A court in Chad has handed 20-year jail terms to 11 men accused of taking part in an attempted coup in Equatorial Guinea in December 2017.
The court of appeal in Djamena handed down the sentences on Thursday.
The defendants, all Chadians, were found guilty of “a mercenary attempt to assist a coup d’etat,” court president Yenan Timothe said.
Only four of the 11 convicted were in court to hear the sentencing.
The seven others were tried in absentia, and warrants have been issued for their arrest, a judicial source said.
One of the judges, speaking to AFP on condition of anonymity, said the 11 were Chadians who had been recruited by a “mastermind.”
They were picked up after the Chadian intelligence services compared their requests for a document authorising them to travel to Equatorial Guinea.
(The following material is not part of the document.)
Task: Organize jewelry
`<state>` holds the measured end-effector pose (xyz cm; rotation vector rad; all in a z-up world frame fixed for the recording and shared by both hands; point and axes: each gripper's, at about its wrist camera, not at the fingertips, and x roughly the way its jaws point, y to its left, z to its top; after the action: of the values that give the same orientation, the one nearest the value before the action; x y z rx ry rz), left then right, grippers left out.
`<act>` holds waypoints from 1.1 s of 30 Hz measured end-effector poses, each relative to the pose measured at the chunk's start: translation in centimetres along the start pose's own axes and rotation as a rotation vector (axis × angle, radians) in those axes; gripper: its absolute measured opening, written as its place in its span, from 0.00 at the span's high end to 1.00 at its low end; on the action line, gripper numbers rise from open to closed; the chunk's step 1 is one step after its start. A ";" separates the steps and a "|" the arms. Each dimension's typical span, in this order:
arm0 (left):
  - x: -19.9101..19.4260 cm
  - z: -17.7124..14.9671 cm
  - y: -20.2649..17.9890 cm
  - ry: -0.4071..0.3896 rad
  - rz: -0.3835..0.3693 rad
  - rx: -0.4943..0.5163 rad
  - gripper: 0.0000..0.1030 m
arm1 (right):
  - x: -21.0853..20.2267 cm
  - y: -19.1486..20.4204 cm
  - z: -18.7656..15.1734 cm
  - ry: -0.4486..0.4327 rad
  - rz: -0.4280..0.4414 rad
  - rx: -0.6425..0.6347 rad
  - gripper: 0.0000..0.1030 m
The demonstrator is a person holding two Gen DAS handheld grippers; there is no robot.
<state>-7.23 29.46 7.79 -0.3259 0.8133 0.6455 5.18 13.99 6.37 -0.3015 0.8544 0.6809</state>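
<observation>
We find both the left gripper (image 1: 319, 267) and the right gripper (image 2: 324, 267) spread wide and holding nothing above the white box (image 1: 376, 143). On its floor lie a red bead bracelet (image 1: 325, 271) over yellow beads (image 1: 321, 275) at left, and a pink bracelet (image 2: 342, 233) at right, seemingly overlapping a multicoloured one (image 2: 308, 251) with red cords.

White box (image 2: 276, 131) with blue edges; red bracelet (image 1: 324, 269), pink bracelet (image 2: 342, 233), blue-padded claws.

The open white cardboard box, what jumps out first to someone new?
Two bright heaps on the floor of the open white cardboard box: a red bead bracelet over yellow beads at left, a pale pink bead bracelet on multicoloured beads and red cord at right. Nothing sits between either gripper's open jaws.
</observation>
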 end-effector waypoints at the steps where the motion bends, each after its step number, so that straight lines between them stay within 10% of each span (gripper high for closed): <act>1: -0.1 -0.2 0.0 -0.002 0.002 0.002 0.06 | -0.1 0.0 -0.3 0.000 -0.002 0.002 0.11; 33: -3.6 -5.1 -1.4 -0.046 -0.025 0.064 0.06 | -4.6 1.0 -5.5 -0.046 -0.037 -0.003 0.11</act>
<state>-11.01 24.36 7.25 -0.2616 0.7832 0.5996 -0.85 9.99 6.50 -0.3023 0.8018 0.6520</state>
“They all had the same date and destination, which means that the preparatory work for this (coup) attempt began in Chad,” the source said, without giving further details.
Last Friday, a court in Equatorial Guinea handed down terms of up to 96 years to more than 130 people also accused of involvement.
The heaviest sentences, of 96 years, were handed down to three Equatorial Guinean nationals accused of being the masterminds and who live in exile in Spain.
According to the authorities, a group of foreign mercenaries had plotted to attack Obiang at his palace at Koete Mongomo, around 50 kilometres (30 miles) from the borders with Gabon, Guinea and Cameroon, on December 24, 2017.
Three days later, Cameroonian police arrested around 30 armed men at the border while Equatorial Guinea carried out a wave of arrests on its own territory.
In January 2018, Obiang dismissed the country’s ambassador to Chad and fired four regime officials, including one of his grandsons, Constantino Obiang Mba, who was director general of the state-owned telecommunications company, Getesa.